# The task
Whenever "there" occurs in a line of the material, list that line.

# Supplied material
↓↓↓
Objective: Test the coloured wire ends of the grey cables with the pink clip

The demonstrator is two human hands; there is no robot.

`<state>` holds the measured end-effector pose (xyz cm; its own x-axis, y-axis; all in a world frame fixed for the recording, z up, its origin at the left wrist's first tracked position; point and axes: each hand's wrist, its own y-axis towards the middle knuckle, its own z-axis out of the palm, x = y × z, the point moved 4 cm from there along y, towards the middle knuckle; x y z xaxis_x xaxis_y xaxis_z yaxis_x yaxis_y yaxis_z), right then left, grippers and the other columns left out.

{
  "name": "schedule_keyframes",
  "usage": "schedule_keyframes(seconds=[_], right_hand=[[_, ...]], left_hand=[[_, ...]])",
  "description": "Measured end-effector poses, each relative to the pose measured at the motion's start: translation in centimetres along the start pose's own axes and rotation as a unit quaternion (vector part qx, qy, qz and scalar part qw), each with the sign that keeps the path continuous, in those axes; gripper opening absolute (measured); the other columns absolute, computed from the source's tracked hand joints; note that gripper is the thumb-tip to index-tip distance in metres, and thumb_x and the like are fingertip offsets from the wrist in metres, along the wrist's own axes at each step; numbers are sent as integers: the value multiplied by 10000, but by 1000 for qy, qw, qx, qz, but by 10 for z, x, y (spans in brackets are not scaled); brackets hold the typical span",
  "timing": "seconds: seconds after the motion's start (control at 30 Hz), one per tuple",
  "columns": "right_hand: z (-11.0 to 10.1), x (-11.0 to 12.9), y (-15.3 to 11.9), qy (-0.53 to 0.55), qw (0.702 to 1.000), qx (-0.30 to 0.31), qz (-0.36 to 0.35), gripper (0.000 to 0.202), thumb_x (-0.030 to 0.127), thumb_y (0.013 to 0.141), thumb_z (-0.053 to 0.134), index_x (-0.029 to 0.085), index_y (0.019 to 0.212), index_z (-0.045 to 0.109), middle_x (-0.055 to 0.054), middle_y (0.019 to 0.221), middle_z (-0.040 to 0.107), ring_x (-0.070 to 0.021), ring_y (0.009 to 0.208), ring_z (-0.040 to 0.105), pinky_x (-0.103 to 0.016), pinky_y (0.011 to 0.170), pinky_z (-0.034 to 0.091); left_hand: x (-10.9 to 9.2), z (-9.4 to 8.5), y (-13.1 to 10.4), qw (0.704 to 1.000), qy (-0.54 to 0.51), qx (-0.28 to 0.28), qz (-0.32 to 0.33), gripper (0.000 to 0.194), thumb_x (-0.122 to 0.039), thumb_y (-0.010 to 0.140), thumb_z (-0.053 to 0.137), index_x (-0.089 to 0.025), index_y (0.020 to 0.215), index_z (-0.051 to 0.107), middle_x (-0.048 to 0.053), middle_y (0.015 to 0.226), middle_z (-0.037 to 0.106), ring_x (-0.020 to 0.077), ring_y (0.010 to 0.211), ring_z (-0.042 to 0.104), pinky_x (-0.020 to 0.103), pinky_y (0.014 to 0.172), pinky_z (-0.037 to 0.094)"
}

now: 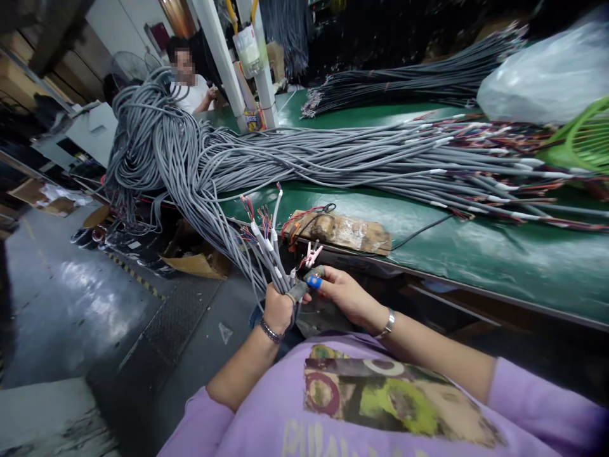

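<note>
My left hand [279, 308] is closed around a small bunch of grey cables [271, 254], whose stripped ends fan upward with red, blue and other thin wires showing. Close beside it, my right hand [340, 291] has its fingers pinched together at a cable end; what exactly lies between them is too small to make out. Blue tape wraps a digit of the right hand, and dark coverings sit on fingertips of both hands. Just beyond the fingers, a pale pink clothespin [311, 255] stands at the table edge, by a tape-covered wooden block [352, 231].
A long pile of grey cables [304, 152] crosses the green table [499, 266] and hangs over its left end. Behind are a bundle of dark cables [394, 82], a plastic bag [547, 76] and a green basket [578, 143]. Another person [190, 82] sits beyond the white post [221, 57].
</note>
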<state>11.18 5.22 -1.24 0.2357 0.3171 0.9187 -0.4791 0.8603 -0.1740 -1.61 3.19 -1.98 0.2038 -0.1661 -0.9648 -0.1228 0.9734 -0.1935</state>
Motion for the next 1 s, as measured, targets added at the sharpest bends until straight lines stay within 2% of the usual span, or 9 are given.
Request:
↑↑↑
# Result of this exercise
The demonstrator is two human hands; there is no robot.
`<state>` holds the measured end-effector pose (xyz cm; its own x-axis, y-axis; all in a world frame fixed for the recording, z up, its origin at the left wrist's first tracked position; point and axes: each hand's wrist, its own y-axis towards the middle knuckle, its own z-axis out of the palm, x = y × z, the point moved 4 cm from there along y, towards the middle knuckle; x y z xaxis_x xaxis_y xaxis_z yaxis_x yaxis_y yaxis_z), right then left, grippers and the other columns left out.

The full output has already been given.